What to work on:
Output the full listing below exactly.

──────

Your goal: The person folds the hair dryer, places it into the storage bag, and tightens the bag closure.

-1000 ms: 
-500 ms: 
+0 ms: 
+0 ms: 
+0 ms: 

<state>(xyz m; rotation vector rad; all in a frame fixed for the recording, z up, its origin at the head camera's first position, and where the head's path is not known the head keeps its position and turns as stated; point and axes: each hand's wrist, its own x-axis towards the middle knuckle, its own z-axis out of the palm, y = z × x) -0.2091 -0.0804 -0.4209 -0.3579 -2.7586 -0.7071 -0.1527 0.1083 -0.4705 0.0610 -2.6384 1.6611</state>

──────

Solution for this exercise:
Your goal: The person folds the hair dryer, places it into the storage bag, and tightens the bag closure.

-1000 ms: 
-500 ms: 
+0 ms: 
+0 ms: 
+0 ms: 

<state>(xyz m; rotation vector rad; all in a frame fixed for the recording, z up, its origin at the head camera's first position, and where the head's path is not known the head keeps its position and turns as stated; point and axes: each hand's wrist, its own x-axis towards the middle knuckle, its own z-axis out of the palm, y = z × x) -0.2091 -0.0804 -0.4209 -0.3579 -2.7586 -0.7071 -0.1527 0.1083 -0.4705 0.0610 -2.6384 1.6611</state>

Fully answered, the exercise is complete.